Untenstehend das Abstract der Section:
Section 07
Electoral Politics - An Interdisciplinary Perspective on Elections and Voting Behaviour

Undeniably, the right to vote can be seen as the most important form of political participation. Understanding and explaining voters’ behaviour remains unsurprisingly a crucial and complex scientific task that benefits from an interdisciplinary perspective. Recently, there have been a number of innovations and substantial improvements on our understanding of the voters’ decision making process that led to the development of sophisticated models of electoral choice and to methodological advancements in social science research methods. Various approaches have emerged that shed light on the question how social stratification, attitudinal, identitarian, rational, emotional and contextual factors and their relationship with one another affect the citizens’ voting behaviour.

We ask for panels and papers that use any or integrate several of these approaches for a better understanding of voting behaviour at the national or European level. This section as well encourages submissions demonstrating methodological advancements in measurement, data collection and/or data analysis in electoral research.

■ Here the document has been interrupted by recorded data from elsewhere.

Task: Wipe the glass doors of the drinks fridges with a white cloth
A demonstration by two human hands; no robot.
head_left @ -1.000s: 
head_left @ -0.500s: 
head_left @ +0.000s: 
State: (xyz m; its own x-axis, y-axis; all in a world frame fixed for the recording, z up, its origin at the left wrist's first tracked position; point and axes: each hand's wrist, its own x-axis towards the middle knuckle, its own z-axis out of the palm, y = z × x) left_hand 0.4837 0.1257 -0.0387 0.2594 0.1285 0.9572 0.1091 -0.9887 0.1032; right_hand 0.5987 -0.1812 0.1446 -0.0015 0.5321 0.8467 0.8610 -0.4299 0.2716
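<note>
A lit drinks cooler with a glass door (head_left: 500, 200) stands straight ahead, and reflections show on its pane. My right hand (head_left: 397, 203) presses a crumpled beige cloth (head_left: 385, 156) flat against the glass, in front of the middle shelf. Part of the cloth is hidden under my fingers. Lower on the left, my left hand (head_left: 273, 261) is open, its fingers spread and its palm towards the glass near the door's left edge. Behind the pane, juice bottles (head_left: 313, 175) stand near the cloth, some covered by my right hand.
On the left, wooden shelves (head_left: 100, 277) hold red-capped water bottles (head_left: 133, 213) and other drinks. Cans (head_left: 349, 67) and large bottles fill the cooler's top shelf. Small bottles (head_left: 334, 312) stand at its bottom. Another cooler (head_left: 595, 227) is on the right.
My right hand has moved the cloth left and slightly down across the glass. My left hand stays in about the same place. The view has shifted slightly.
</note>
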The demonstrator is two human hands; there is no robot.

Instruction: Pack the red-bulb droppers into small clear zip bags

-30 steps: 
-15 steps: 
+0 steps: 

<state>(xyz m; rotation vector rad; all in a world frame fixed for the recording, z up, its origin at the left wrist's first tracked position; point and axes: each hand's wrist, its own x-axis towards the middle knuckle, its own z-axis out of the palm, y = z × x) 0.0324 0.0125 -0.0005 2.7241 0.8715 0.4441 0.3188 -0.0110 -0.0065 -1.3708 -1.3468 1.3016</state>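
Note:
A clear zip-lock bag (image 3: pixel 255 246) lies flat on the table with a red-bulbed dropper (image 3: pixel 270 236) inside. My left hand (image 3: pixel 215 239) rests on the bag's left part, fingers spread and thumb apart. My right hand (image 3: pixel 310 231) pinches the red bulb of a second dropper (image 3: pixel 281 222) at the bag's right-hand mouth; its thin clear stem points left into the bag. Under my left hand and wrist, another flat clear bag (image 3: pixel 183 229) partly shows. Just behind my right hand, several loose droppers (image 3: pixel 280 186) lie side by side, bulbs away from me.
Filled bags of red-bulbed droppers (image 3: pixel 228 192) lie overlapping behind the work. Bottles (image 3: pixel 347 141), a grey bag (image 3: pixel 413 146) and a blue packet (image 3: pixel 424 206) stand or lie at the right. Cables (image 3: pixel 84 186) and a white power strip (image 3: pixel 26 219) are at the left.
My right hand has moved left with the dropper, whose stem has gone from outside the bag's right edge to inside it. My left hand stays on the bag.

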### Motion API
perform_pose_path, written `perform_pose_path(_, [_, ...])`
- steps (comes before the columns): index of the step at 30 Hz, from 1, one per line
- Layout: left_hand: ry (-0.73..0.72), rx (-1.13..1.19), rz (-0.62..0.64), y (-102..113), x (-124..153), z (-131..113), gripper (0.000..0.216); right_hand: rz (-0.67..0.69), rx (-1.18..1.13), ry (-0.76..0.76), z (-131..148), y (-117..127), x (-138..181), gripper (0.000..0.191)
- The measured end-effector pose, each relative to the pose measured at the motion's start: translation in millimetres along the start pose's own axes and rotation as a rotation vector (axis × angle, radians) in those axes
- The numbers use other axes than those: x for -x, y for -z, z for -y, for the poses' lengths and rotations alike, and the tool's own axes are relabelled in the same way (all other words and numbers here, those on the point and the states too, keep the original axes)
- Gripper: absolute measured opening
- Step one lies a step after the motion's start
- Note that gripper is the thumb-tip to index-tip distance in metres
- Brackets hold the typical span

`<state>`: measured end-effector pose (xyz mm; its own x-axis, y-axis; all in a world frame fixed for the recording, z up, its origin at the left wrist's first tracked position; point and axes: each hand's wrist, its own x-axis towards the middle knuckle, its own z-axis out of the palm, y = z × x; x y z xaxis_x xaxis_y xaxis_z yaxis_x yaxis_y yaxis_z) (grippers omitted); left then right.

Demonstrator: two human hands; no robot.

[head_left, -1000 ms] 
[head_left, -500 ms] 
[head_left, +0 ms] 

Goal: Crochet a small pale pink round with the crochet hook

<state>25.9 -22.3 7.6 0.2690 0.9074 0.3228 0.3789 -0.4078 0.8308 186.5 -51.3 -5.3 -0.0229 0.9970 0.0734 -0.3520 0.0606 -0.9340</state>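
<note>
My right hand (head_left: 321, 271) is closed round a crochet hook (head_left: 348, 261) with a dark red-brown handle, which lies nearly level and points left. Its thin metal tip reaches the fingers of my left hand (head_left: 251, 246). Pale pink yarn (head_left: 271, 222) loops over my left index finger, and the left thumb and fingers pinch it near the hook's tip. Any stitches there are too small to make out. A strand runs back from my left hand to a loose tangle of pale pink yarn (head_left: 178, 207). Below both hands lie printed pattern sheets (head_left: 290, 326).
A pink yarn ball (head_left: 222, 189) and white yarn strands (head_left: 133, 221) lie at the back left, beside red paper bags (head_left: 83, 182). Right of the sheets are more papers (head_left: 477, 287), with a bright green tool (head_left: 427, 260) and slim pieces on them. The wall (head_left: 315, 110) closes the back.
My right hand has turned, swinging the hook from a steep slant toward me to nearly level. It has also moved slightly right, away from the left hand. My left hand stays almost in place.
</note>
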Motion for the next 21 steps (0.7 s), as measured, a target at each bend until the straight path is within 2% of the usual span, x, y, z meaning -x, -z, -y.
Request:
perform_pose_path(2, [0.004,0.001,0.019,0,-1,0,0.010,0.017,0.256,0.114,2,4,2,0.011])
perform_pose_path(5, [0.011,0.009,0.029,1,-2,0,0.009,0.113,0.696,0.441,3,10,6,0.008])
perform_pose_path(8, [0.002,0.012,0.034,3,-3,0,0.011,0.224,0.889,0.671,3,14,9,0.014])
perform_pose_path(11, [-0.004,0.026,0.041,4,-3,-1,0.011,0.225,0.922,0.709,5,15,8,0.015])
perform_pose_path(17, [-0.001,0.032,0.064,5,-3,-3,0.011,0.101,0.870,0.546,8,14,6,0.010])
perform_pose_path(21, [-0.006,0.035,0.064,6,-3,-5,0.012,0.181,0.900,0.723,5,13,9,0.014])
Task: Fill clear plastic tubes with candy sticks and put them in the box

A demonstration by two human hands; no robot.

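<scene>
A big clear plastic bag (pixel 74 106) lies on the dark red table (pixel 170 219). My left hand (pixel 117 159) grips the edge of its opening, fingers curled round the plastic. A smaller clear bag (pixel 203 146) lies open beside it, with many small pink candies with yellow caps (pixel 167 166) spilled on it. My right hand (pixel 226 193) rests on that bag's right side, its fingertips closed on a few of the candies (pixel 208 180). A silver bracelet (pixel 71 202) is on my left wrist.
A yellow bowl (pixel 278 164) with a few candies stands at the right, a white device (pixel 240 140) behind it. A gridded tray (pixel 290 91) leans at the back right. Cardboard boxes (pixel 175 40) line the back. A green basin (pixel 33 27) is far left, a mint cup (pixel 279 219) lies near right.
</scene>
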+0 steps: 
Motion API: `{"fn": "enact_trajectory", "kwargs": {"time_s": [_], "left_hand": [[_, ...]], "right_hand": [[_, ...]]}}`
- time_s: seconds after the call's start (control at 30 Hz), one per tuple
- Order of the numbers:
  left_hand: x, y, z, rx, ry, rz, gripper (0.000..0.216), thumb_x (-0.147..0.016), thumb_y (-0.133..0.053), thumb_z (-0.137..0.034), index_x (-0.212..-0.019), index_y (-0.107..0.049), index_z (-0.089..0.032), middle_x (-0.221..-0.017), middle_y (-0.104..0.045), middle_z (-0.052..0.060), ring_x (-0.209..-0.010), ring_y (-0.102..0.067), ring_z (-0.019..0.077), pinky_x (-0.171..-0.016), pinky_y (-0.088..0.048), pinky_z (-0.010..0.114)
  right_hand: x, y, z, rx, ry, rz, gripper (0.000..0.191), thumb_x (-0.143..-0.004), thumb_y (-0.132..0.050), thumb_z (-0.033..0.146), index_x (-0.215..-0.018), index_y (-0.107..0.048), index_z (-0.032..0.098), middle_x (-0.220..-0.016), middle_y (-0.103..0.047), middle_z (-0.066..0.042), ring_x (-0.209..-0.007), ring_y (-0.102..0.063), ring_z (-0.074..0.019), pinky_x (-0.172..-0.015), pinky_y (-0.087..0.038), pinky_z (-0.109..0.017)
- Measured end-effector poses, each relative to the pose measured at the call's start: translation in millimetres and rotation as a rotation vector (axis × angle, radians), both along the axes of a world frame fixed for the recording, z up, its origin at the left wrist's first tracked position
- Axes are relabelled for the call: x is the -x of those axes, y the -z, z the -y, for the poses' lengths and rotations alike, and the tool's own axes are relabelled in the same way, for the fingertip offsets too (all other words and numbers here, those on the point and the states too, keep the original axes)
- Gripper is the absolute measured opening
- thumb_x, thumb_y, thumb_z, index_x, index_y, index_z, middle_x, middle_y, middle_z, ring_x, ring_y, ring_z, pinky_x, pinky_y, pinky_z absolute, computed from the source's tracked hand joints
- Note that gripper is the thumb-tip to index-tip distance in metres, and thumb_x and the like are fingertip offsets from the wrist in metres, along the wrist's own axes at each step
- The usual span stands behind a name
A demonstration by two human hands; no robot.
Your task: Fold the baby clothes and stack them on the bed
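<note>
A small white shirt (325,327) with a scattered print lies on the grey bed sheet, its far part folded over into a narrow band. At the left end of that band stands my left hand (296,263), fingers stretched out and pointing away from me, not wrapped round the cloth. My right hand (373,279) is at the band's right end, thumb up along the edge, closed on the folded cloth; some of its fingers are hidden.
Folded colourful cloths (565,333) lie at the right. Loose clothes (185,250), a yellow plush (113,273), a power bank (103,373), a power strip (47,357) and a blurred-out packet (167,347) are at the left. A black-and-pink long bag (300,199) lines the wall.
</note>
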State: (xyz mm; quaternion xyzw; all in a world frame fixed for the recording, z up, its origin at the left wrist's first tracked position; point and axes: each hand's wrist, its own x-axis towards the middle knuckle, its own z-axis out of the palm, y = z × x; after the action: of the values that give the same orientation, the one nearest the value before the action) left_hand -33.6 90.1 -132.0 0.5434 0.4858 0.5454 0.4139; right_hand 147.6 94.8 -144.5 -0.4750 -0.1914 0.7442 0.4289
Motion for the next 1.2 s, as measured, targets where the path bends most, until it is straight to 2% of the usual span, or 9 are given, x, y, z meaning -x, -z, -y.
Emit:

In particular, we are interested in empirical, quantitative panels and papers that, for example, address the impact of class and religion or the relationship between party identification, candidate evaluations and issue orientations on voting behaviour. Furthermore, we welcome proposals analysing the influence of personality, emotions and effect on the decision making process as well as rational choice approaches that take into account the citizens’ political knowledge and their economic and retrospective evaluations.

Panels and papers addressing contextual factors, such as the electoral and party system, political culture, media system/the interplay of old and new media and the impact of the Internet and social networking sites (e.g. Facebook, Twitter) are also strongly encouraged. Contributions may deal with these or related topics in a longitudinal and/or comparative perspective as well as focusing on the dynamics in election campaigns.

Methodological driven panels and papers may highlight advantages and limitations of recent developments in measurement (e.g. multiple measures, measurement error and latent variable models), complex data collection techniques (e.g. rolling cross-section surveys, survey and lab experiments, big data) and/or statistical data analysis (e.g. multilevel analysis, multiple group comparisons, network analysis).

Due to this wide range of substantial and methodological issues, this section aims for pooling together young scholars from different sub-disciplines of political science as well as from related disciplines, such as sociology, psychology, economy and communication sciences, to benefit most by an interdisciplinary exchange and discussion.